How to extract a paragraph containing a given string?


 
Thread Tools Search this Thread
Top Forums Shell Programming and Scripting How to extract a paragraph containing a given string?
# 1  
Old 06-29-2016
How to extract a paragraph containing a given string?

Hello:

Have a very annoying problem:

Need to extract paragraphs with a specific string in them from a very large file
with a repeating record separator.

Example data: a file called test.out

Code:
CREATE VIEW view1
AS something
FROM table1 ,table2 as A, table3 (something FROM table4)
FROM table5, table6
USING file1
;
CREATE VIEW view1
FROM table1 ,table2 ,table6 ,table9
something
something
FROM table5 ,table (something FROM table4 ,table5(this is something FROM table8)
USING file2
;
CREATE VIEW view1
FROM table1 ,table2 ,table6 ,table8
something
something
FROM table5 ,table (something FROM table4 ,table5(this is something FROM table8)
USING file2
;
CREATE VIEW view1
FROM table1 ,table2 ,table6 ,table7
something
something
FROM table5 ,table7 (something FROM table4 ,table5(this is something FROM table8)
USING file2
;
CREATE VIEW view1
FROM table1 ,table2 ,table6 ,table6
something
something
FROM table5 ,table (something FROM table4 ,table5(this is something FROM table8)
USING file2
;

If I want to extract a paragraph containing the string "table7"

Code:
 
awk -v RS="CREATE VIEW" '/table7/' test.out

 view1
FROM table1 ,table2 ,table6 ,table7
something
something
FROM table5 ,table7 (something FROM table4 ,table5(this is something FROM table8)
USING file2
;

The problem is that the RS variable always cuts out the RS value itself, as you can see..

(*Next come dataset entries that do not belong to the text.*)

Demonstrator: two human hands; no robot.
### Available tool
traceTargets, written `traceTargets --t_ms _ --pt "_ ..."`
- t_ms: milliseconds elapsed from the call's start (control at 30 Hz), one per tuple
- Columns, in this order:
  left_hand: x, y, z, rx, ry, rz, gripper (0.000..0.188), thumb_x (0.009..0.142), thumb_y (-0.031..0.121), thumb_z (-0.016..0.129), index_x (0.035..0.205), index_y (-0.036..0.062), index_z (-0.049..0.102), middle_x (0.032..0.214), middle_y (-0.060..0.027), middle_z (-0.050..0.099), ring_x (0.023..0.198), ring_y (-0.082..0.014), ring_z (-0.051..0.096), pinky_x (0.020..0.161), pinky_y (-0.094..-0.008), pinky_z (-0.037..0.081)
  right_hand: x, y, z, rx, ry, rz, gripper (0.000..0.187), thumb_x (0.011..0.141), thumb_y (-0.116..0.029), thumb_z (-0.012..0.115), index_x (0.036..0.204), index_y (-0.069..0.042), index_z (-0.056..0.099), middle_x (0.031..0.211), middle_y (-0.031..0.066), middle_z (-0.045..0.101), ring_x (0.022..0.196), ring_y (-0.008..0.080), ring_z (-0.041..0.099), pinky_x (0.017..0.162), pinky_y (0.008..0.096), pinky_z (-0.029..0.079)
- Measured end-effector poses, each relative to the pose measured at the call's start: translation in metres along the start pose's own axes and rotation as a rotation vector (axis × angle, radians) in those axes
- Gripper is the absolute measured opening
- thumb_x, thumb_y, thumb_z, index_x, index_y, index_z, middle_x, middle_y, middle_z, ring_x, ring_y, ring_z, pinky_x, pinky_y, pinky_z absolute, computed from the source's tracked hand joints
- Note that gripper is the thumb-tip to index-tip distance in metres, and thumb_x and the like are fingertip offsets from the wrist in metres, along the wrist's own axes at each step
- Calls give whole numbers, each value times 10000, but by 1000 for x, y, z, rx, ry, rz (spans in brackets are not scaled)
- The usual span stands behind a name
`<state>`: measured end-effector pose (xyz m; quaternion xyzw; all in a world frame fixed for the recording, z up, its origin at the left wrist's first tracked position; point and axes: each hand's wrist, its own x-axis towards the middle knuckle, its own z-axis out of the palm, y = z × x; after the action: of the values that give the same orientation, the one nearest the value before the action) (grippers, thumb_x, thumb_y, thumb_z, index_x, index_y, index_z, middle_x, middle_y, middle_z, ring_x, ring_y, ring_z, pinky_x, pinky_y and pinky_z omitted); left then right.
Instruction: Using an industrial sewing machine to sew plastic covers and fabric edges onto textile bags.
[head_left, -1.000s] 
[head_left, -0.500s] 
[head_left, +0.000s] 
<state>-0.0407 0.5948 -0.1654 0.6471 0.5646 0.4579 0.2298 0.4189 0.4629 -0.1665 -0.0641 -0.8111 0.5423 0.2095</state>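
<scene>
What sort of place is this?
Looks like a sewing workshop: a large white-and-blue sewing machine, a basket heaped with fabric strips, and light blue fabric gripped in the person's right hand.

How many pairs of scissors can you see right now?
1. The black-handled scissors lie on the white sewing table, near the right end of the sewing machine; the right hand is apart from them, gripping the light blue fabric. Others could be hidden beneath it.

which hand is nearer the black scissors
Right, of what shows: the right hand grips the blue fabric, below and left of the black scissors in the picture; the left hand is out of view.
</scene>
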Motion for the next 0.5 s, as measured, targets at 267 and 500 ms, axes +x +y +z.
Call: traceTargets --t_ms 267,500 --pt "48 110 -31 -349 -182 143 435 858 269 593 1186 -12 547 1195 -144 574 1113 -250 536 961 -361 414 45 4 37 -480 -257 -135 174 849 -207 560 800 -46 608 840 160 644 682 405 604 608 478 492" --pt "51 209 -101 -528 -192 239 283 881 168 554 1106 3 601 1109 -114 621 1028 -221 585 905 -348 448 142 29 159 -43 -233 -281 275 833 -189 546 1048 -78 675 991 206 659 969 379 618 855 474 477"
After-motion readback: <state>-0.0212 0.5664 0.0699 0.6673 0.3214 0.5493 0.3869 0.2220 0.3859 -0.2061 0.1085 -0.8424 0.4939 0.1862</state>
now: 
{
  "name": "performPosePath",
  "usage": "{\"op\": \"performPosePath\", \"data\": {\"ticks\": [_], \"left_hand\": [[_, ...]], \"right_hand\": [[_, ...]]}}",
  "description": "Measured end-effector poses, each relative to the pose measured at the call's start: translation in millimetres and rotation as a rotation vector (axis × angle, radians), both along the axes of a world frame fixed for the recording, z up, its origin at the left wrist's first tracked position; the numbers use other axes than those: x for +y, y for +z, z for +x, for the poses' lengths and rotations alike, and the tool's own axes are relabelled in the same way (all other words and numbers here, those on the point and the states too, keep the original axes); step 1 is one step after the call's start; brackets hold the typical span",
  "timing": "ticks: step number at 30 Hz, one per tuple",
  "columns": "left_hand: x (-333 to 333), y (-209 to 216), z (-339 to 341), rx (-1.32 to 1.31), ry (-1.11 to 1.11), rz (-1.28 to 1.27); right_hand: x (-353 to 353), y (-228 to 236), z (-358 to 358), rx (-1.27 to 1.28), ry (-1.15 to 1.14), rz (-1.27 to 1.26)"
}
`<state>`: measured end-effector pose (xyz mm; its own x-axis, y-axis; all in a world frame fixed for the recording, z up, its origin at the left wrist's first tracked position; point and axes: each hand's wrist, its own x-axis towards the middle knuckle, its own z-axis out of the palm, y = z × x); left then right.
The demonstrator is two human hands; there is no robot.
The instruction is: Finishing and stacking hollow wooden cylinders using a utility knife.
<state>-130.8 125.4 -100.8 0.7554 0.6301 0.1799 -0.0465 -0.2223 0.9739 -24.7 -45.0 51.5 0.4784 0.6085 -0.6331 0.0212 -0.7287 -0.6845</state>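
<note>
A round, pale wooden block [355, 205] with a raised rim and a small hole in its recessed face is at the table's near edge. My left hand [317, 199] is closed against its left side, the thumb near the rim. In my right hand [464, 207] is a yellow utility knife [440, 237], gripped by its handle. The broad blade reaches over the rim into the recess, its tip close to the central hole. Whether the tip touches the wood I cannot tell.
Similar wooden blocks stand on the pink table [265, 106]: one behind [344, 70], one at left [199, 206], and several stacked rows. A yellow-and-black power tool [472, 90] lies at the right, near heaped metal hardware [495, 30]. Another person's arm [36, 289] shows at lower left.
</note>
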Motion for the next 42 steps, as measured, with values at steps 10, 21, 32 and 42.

How do I tell awk to print the RS value too .. ??

Thnx in advance.


Moderator's Comments:
Mod Comment Thanks for trying to use the required tags, but please use CODE tags instead of ICODE tags.

Last edited by RudiC; 06-29-2016 at 08:26 AM.. Reason: Changed ICODE to CODE tags.
# 2  
Old 06-29-2016
You can set the ORS variable equal to RS, but I doubt you'd be happy with the result of this applied to your problem.
Wouldn't ; lend itself as an ORS/RS character in this case? Although I know it can show up in other spots in DDL as well ...
# 3  
Old 06-29-2016
Yes I tried setting RS & ORS the same value but the output is the same, I am afraid..
Still cuts out the RS value..:

Code:
awk -v RS="CREATE" -v ORS="CREATE" '/table7/' test.out

==========================
 VIEW view1
FROM table1 ,table2 ,table6 ,table7
something
something
FROM table5 ,table7 (something FROM table4 ,table5(this is something FROM table8)
USING file2
;

# 4  
Old 06-29-2016
What about:
Code:
awk 'BEGIN{RS=ORS=";\n"}/table7/' text

CREATE VIEW view1
FROM table1 ,table2 ,table6 ,table7
something
something
FROM table5 ,table7 (something FROM table4 ,table5(this is something FROM table8)
USING file2
;

I just can't get rid of the leading empty line....
# 5  
Old 06-29-2016
Thnx.. But when I try it on the real data, it just greps the string ..
Not the whole paragraph..
# 6  
Old 06-29-2016
Code:
perl -ne 'BEGIN{$/=";\n"} /table7/ and print' file

Output:
Code:
CREATE VIEW view1
FROM table1 ,table2 ,table6 ,table7
something
something
FROM table5 ,table7 (something FROM table4 ,table5(this is something FROM table8)
USING file2
;

# 7  
Old 06-29-2016
Hi.

A grep-like code from ATT, cgrep, allows 3 patterns: the pattern in which you are primarily interested, and the 2 end-point patterns of an enclosing window. Here is an example:
Code:
#!/usr/bin/env bash

# @(#) s1       Demonstrate extraction by matching token in paragraph.
# cgep source:
# http://sourceforge.net/projects/cgrep/ (verified: 2016.06.29)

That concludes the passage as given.